Tuesday, June 14, 2022

In Appreciation

In a comment left yesterday on the William Bianchino article, appreciation is expressed for his convincing Valentino not to move to Oklahoma and become a landscape architect.

I think there are others to appreciate who at various times, saved Valentino from sure oblivion. And in reference to the above article, I believe Valentino's career was saved in 1922, from a death by rampant yellow journalism.

Yellow journalism and yellow press are American terms for journalism and associated newspapers that present little or no legitimate, well-researched news while instead using eye-catching headlines for increased sales.”

I set the context for Valentino's precarious situation in Affairs Valentino, but found this article could have been the moment Valentino's career was truly saved; because of the timing. The Roscoe Arbuckle trials were headlines and despite his eventually being acquitted, the yellow journalistic attacks caused his films to be banned and his career to be ruined. Valentino knew Arbuckle, was certainly aware of the situation and could take no chances.

In Valentino's case, I believe he was saved from yellow journalism ruination and the banning of his films by the quick intervention of Doug Gerrard, June Mathis, Thomas Meigham and Marion Davies. Despite Valentino's nick of time salvation, the lies about Arbuckle were perpetuated.

Valentino narrowly escaped the wrath of the yellow journalists then, but I believe he is now a victim of the same tactics. With fictionalized books by David Bret... which are obscene undocumented porn... being supported by Tracy Terhune on his vicious blog against Renato and me, I find this a high level of yellow journalism in regards to Valentino's truth.

It seems a continuation of the same thoughtlessness and the sensational; i.e. the self-serving promotions (letting the faithful wear Valentino's ring at the memorial) all which nearly ruined Valentino's career in 1922. If Zukor and Hays bowed to the lies, the sensational and banned Valentino's movies, what would have been his fate?

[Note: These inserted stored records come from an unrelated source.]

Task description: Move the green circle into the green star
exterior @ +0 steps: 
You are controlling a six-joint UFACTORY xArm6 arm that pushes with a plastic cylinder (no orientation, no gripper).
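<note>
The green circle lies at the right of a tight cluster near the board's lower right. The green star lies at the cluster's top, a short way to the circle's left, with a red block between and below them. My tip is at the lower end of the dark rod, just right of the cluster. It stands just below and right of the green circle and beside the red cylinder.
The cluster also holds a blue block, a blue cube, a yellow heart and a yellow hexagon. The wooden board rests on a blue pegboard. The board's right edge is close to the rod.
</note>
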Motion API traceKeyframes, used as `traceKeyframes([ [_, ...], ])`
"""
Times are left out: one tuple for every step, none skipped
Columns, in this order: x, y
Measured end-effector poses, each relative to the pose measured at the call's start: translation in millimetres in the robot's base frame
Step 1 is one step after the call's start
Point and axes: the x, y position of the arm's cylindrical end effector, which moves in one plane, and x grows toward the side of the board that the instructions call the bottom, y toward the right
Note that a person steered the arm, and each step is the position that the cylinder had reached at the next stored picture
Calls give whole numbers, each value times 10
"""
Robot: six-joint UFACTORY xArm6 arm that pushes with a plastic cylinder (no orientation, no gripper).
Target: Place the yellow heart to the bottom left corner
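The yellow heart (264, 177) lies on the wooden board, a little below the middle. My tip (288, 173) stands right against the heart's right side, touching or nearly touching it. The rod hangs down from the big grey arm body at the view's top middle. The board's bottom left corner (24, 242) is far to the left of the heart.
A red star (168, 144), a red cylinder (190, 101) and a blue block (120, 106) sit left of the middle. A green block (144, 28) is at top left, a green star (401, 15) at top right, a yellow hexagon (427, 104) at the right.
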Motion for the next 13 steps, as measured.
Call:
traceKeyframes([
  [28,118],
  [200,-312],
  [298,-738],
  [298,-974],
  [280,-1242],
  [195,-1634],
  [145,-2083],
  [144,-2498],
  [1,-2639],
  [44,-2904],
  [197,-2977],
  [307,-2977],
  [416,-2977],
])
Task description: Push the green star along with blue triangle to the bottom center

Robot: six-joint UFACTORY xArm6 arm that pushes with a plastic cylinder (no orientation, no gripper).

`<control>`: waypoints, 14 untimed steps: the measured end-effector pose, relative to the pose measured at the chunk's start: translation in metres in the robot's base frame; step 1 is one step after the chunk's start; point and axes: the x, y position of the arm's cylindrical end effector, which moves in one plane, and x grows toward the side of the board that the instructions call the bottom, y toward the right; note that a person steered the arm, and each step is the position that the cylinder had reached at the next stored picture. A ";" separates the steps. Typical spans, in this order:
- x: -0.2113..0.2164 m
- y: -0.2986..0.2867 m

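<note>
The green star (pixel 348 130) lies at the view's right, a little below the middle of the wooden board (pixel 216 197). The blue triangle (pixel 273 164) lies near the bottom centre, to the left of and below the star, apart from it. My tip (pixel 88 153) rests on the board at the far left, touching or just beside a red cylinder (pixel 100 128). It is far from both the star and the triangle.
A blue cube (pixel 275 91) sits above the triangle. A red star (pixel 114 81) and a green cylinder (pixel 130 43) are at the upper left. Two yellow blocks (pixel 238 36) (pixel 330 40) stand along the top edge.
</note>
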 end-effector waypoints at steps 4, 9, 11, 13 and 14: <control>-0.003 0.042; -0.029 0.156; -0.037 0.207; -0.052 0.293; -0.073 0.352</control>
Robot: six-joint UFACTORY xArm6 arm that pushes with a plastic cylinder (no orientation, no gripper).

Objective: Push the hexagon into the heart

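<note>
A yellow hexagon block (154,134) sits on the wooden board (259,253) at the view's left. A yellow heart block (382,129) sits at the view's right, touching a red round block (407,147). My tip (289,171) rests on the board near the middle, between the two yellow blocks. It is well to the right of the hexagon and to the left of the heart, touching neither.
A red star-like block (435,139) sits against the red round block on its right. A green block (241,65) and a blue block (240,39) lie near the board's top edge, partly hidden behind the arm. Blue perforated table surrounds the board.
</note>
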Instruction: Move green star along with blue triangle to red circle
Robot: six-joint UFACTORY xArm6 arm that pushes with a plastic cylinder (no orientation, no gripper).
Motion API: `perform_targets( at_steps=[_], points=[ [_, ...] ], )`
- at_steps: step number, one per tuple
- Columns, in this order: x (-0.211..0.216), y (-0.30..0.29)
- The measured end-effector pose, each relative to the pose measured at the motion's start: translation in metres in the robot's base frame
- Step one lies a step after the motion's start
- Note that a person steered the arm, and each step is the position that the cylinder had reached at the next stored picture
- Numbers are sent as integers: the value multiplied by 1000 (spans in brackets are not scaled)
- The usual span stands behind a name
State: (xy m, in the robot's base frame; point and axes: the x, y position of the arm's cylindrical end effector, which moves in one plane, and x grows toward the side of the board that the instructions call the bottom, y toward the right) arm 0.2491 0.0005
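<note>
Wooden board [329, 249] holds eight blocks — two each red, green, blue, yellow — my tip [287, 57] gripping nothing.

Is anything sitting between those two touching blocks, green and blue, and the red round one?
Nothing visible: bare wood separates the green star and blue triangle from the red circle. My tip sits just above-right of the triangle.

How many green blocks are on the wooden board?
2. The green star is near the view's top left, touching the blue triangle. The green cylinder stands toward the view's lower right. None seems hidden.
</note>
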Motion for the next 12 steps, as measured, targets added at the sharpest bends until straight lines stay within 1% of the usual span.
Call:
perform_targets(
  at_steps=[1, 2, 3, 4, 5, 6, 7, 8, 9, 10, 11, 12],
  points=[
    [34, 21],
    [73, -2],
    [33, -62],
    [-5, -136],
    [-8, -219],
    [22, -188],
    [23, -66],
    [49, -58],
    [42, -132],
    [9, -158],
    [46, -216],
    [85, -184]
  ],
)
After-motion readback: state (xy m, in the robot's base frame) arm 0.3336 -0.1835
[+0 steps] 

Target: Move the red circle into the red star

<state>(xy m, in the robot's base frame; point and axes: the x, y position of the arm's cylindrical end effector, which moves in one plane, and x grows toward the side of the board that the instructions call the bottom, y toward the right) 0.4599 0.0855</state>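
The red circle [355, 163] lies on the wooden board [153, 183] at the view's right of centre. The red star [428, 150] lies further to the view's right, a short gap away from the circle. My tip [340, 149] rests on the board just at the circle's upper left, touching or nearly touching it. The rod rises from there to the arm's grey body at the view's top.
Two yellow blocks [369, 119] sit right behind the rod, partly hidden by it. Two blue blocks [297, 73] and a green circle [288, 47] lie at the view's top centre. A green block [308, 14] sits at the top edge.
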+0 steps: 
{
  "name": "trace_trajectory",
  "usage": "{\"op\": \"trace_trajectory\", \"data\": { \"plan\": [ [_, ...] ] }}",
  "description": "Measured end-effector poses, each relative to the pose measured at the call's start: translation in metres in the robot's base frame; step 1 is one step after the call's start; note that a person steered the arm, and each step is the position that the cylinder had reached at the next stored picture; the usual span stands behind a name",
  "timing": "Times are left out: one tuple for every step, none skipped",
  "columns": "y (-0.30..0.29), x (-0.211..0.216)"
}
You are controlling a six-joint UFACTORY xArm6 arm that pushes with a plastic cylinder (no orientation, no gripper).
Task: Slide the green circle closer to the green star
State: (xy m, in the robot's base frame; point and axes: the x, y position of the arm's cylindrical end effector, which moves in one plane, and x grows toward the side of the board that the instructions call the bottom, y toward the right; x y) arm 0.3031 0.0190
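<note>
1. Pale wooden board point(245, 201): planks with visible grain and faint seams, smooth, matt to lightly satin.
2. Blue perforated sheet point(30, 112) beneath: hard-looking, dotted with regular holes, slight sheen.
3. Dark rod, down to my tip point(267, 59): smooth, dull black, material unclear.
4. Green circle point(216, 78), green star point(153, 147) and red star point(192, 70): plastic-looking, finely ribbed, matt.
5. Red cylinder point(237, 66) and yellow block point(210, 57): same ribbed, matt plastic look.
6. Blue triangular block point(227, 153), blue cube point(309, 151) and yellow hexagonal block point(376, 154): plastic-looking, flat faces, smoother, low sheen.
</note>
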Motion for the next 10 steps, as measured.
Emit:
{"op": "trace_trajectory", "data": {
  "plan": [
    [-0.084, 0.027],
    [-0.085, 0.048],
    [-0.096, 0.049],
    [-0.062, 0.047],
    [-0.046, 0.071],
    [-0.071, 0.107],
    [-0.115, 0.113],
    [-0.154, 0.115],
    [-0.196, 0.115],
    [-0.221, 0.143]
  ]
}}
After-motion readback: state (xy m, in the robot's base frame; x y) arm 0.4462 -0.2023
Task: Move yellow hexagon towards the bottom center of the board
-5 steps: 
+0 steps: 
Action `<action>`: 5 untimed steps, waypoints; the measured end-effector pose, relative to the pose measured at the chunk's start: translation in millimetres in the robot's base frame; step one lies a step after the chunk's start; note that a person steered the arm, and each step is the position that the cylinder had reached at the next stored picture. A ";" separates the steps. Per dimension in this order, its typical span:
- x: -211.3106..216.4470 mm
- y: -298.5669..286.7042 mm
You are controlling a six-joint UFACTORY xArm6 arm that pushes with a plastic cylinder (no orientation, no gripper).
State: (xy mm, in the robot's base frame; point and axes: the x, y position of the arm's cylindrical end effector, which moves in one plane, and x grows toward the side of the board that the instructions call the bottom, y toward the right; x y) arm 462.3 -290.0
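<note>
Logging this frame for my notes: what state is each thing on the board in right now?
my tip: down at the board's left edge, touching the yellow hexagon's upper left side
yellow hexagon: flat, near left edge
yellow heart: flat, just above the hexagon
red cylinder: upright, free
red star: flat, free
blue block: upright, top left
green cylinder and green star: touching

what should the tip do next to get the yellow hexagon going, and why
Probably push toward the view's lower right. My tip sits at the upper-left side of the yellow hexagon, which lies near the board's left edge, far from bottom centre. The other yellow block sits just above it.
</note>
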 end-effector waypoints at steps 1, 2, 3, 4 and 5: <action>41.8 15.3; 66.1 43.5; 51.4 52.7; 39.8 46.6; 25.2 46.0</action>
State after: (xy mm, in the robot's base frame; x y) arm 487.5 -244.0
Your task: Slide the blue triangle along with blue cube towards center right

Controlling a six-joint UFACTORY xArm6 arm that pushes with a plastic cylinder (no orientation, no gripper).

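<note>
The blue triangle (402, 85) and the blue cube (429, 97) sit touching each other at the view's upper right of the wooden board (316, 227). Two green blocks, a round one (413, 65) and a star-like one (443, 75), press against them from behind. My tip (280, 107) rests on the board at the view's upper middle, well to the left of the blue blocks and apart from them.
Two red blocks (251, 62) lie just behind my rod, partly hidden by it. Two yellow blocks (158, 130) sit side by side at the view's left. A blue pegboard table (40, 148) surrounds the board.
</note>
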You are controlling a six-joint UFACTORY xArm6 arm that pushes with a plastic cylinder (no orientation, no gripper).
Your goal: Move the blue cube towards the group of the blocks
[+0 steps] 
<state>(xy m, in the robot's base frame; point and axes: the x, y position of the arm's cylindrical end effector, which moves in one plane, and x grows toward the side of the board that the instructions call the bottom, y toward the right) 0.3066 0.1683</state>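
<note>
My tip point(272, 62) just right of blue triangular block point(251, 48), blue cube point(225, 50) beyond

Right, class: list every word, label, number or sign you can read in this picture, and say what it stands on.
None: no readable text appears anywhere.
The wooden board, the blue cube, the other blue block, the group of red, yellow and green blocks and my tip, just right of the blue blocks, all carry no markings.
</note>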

So many distinguished people during Valentino's life, other than Mr. Bianchino...George Ullman, Teresa Werner, Natacha Rambova saved the day back then... and many fine people today carry on the interest in the decency of Valentino's story, respecting the well-researched, the legitimate and here, even on this blog, endeavor to save his legacy everyday from the yellow journalistic ravaging.

The innuendo, the statements made as truth when they are not, the narcissism and gas lighting, the gross fiction of David Bret sponsored by the man who emcees the memorial every year. How is this all not the same yellow journalism which ruined Arbuckle's truth, and which nearly took down Valentino in May of 1922?

8 comments:

  1. This article is most interesting, I have read to what happened to Roscoe Arbuckle and how his reputation was ruined because of yellow journalism. The truth will be long coming but the truth will always triumph in the end from the ones who want to know the truth.

    ReplyDelete
  2. Like Arbuckle, Valentino's career could have been destroyed after his trial. I agree with Ms. Zumaya's list of people who helped him survive the wrath of yellow journalism, but I offer another savior: American women. Arbuckle's career was effectively over before his trail began due to the nature of the charges: rape, resulting in the death of Virginia Rappe. It was mainly women's organizations and church groups who declared Arbuckle guilty, regardless of the not guilty verdict. His audience turned on him and he lost them for good.

    However, I think those same American women looked at Valentino's trial a bit differently. I don't think they were repulsed by what he did. On the contrary, I think it only added to his mystique. Women wanted their romantic idol and, subsequently, they welcomed Valentino back with open arms.

    ReplyDelete
    Replies
    1. I agree, 8:40. I would say Douglas Gerrard and Natacha deserve real kudos, also, for their loyalty in sticking by Valentino. The idea he was alone and forlorn is silly.

      Delete
    2. I think the love letter Natacha wrote to Rudy from Foxlair soon after her arrival said it all about that time in their lives. Valentino gave that letter to Cue to include in "the True Rudolph Valentino", which he did.

      Delete
  3. It's interesting Rudy acknowledged Aunt Teresa in his will, but not Mrs. Hudnut.

    ReplyDelete
    Replies
    1. At the time of the will which was executed on Sept. 1, 1925, Rudy was paying the mortgage on Aunt Teresa's home in Los Angeles. He left her a weekly stipend which I wrote about in Affairs Valentino in more detail. Despite Aunt Teresa being close to Rudy, that is why she appeared in the will.

      Delete
    2. 2:34: This was documented in the appeals court records.